EXERCISE INSTRUCTIONS » Character for character, give back every line below.

DATA TO PROCESS »
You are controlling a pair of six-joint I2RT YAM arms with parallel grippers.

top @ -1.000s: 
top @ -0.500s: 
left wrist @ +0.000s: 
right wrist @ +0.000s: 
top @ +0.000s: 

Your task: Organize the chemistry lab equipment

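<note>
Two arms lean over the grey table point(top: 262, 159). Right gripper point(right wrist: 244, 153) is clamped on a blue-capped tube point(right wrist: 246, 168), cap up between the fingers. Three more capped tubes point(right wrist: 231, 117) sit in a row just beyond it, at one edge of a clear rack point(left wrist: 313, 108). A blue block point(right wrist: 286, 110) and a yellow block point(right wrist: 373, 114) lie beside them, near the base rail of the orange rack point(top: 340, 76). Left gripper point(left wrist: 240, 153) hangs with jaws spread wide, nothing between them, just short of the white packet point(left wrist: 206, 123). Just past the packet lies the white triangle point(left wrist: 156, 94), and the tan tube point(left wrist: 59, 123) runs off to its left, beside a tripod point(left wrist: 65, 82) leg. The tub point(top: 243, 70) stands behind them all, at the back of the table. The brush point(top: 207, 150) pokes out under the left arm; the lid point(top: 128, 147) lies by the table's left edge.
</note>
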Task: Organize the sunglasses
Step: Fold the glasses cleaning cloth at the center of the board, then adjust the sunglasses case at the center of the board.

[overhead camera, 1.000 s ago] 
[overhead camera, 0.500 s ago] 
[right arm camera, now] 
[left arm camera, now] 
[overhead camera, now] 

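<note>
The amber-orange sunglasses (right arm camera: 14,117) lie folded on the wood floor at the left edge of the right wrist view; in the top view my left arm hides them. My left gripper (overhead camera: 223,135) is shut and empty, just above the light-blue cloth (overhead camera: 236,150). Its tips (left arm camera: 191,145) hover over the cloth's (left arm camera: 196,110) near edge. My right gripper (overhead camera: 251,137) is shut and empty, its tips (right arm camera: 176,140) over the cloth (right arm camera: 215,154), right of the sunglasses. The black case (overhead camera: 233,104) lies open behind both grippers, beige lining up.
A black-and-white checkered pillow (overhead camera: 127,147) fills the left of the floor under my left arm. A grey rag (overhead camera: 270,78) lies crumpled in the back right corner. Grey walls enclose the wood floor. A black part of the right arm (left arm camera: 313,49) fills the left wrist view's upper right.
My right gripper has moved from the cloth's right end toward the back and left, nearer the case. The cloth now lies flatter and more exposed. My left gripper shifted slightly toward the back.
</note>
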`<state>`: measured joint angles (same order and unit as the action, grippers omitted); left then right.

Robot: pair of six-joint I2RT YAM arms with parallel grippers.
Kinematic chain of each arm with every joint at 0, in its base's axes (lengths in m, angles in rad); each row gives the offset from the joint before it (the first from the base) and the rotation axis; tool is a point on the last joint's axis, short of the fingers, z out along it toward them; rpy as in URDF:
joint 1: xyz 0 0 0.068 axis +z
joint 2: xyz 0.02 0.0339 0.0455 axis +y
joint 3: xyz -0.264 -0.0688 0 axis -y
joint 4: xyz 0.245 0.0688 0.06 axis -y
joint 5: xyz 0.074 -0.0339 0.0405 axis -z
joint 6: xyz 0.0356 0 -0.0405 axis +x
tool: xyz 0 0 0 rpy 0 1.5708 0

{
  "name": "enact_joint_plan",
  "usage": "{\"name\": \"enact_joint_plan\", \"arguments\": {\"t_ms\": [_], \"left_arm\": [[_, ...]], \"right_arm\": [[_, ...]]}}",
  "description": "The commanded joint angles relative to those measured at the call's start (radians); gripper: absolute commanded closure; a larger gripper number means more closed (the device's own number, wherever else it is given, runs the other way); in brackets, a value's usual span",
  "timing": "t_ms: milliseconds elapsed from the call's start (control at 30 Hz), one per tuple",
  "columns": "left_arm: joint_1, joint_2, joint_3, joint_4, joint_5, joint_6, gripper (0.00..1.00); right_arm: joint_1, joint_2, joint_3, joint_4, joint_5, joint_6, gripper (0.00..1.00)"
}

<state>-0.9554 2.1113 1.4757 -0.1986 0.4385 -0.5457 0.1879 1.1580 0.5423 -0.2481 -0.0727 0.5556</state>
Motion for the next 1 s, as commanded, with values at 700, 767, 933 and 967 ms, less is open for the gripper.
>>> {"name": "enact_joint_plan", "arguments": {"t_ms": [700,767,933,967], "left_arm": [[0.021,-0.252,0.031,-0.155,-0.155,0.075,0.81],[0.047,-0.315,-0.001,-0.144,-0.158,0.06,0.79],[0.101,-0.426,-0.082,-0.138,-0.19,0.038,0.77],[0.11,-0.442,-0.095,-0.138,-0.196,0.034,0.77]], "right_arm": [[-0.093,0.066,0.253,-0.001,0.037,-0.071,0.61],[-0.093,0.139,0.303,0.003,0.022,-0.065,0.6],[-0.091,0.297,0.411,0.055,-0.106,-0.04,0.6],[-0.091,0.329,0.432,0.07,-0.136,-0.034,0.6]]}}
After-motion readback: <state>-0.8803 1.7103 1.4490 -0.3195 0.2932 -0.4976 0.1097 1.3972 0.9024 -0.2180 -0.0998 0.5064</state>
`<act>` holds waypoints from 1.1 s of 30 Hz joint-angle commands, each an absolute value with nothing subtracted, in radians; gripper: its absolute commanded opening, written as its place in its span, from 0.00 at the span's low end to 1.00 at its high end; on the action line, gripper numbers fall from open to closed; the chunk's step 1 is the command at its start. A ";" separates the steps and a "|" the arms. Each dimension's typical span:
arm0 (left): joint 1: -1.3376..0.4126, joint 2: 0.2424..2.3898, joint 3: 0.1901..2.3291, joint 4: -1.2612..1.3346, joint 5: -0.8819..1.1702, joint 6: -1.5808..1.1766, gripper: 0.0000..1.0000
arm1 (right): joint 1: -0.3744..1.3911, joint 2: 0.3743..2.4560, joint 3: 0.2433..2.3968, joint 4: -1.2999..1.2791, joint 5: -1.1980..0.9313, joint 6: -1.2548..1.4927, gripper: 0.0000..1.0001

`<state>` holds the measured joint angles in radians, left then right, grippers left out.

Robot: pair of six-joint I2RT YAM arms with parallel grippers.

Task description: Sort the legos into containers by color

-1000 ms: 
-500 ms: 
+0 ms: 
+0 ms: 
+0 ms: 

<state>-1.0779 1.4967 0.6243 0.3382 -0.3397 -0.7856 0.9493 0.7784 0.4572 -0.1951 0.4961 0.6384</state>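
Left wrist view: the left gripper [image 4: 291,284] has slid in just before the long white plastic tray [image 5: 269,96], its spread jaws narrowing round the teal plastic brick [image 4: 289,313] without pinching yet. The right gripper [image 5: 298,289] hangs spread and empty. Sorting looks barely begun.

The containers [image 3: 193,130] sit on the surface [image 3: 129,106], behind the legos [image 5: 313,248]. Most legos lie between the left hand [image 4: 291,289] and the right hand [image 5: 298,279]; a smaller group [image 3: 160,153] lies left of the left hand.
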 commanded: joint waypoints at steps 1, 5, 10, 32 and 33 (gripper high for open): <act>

ANSWER BOX »
You are controlling a pair of six-joint I2RT YAM arms with parallel grippers.

top @ -1.000s: 
top @ -0.500s: 
left wrist @ +0.000s: 
right wrist @ +0.000s: 
top @ +0.000s: 

Your task: Organize the chemistry lab equipment

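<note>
Two arms lean over the grey table point(top: 262, 159). Right gripper point(right wrist: 244, 153) is clamped on a blue-capped tube point(right wrist: 246, 168), cap up between the fingers. Three more capped tubes point(right wrist: 231, 117) sit in a row just beyond it, at one edge of a clear rack point(left wrist: 313, 108). A blue block point(right wrist: 286, 110) and a yellow block point(right wrist: 373, 114) lie beside them, near the base rail of the orange rack point(top: 340, 76). Left gripper point(left wrist: 240, 153) hangs with jaws spread wide, nothing between them, just short of the white packet point(left wrist: 206, 123). Just past the packet lies the white triangle point(left wrist: 156, 94), and the tan tube point(left wrist: 59, 123) runs off to its left, beside a tripod point(left wrist: 65, 82) leg. The tub point(top: 243, 70) stands behind them all, at the back of the table. The brush point(top: 207, 150) pokes out under the left arm; the lid point(top: 128, 147) lies by the table's left edge.
</note>
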Task: Organize the sunglasses
Step: Fold the glasses cleaning cloth at the center of the board, then adjust the sunglasses case at the center of the board.

[overhead camera, 1.000 s ago] 
[overhead camera, 0.500 s ago] 
[right arm camera, now] 
[left arm camera, now] 
[overhead camera, now] 

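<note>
The amber-orange sunglasses (right arm camera: 14,117) lie folded on the wood floor at the left edge of the right wrist view; in the top view my left arm hides them. My left gripper (overhead camera: 223,135) is shut and empty, just above the light-blue cloth (overhead camera: 236,150). Its tips (left arm camera: 191,145) hover over the cloth's (left arm camera: 196,110) near edge. My right gripper (overhead camera: 251,137) is shut and empty, its tips (right arm camera: 176,140) over the cloth (right arm camera: 215,154), right of the sunglasses. The black case (overhead camera: 233,104) lies open behind both grippers, beige lining up.
A black-and-white checkered pillow (overhead camera: 127,147) fills the left of the floor under my left arm. A grey rag (overhead camera: 270,78) lies crumpled in the back right corner. Grey walls enclose the wood floor. A black part of the right arm (left arm camera: 313,49) fills the left wrist view's upper right.
My right gripper has moved from the cloth's right end toward the back and left, nearer the case. The cloth now lies flatter and more exposed. My left gripper shifted slightly toward the back.
</note>
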`<state>`: measured joint angles (same order and unit as the action, grippers omitted); left then right.

Robot: pair of six-joint I2RT YAM arms with parallel grippers.
Kinematic chain of each arm with every joint at 0, in its base's axes (lengths in m, angles in rad); each row gives the offset from the joint before it (the first from the base) and the rotation axis; tool is a point on the last joint's axis, short of the fingers, z out along it toward them; rpy as in URDF:
joint 1: xyz 0 0 0.068 axis +z
joint 2: xyz 0.02 0.0339 0.0455 axis +y
joint 3: xyz -0.264 -0.0688 0 axis -y
joint 4: xyz 0.245 0.0688 0.06 axis -y
joint 5: xyz 0.074 -0.0339 0.0405 axis -z
joint 6: xyz 0.0356 0 -0.0405 axis +x
tool: xyz 0 0 0 rpy 0 1.5708 0

{
  "name": "enact_joint_plan",
  "usage": "{\"name\": \"enact_joint_plan\", \"arguments\": {\"t_ms\": [_], \"left_arm\": [[_, ...]], \"right_arm\": [[_, ...]]}}",
  "description": "The commanded joint angles relative to those measured at the call's start (radians); gripper: absolute commanded closure; a larger gripper number means more closed (the device's own number, wherever else it is given, runs the other way); in brackets, a value's usual span",
  "timing": "t_ms: milliseconds elapsed from the call's start (control at 30 Hz), one per tuple",
  "columns": "left_arm: joint_1, joint_2, joint_3, joint_4, joint_5, joint_6, gripper (0.00..1.00); right_arm: joint_1, joint_2, joint_3, joint_4, joint_5, joint_6, gripper (0.00..1.00)"
}

<state>-0.9554 2.1113 1.4757 -0.1986 0.4385 -0.5457 0.1879 1.1580 0.5423 -0.2481 -0.0727 0.5556</state>
Motion for the next 1 s, as commanded, with values at 700, 767, 933 and 967 ms, less is open for the gripper.
>>> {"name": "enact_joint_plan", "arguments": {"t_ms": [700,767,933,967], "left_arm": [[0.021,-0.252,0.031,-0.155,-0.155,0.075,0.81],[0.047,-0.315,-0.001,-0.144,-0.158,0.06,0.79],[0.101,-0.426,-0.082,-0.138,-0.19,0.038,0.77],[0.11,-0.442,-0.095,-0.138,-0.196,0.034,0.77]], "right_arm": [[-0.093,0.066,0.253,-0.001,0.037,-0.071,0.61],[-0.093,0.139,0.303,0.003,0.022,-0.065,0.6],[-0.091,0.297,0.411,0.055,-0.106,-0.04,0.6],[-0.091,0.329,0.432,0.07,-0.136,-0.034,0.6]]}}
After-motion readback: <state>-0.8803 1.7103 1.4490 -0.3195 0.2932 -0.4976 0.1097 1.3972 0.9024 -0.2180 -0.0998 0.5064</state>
`<act>` holds waypoints from 1.1 s of 30 Hz joint-angle commands, each an absolute value with nothing subtracted, in radians; gripper: its absolute commanded opening, written as its place in its span, from 0.00 at the span's low end to 1.00 at its high end; on the action line, gripper numbers fall from open to closed; the chunk's step 1 is the command at its start. A ";" separates the steps and a "|" the arms. Each dimension's typical span:
arm0 (left): joint 1: -1.3376..0.4126, joint 2: 0.2424..2.3898, joint 3: 0.1901..2.3291, joint 4: -1.2612..1.3346, joint 5: -0.8819..1.1702, joint 6: -1.5808..1.1766, gripper: 0.0000..1.0000
arm1 (right): joint 1: -0.3744..1.3911, joint 2: 0.3743..2.4560, joint 3: 0.2433..2.3968, joint 4: -1.2999..1.2791, joint 5: -1.1980..0.9313, joint 6: -1.2548..1.4927, gripper: 0.0000..1.0001

`<state>` holds the measured joint angles in radians, left then right, grippers left out.

Robot: pair of six-joint I2RT YAM arms with parallel grippers.

Task description: Sort the legos into containers by color

-1000 ms: 
-500 ms: 
+0 ms: 
+0 ms: 
+0 ms: 

<state>-1.0779 1.4967 0.6243 0.3382 -0.3397 -0.7856 0.9493 0.7784 0.4572 -0.1951 0.4961 0.6384</state>
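Left wrist view: the left gripper [image 4: 291,284] has slid in just before the long white plastic tray [image 5: 269,96], its spread jaws narrowing round the teal plastic brick [image 4: 289,313] without pinching yet. The right gripper [image 5: 298,289] hangs spread and empty. Sorting looks barely begun.

The containers [image 3: 193,130] sit on the surface [image 3: 129,106], behind the legos [image 5: 313,248]. Most legos lie between the left hand [image 4: 291,289] and the right hand [image 5: 298,279]; a smaller group [image 3: 160,153] lies left of the left hand.
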 commanded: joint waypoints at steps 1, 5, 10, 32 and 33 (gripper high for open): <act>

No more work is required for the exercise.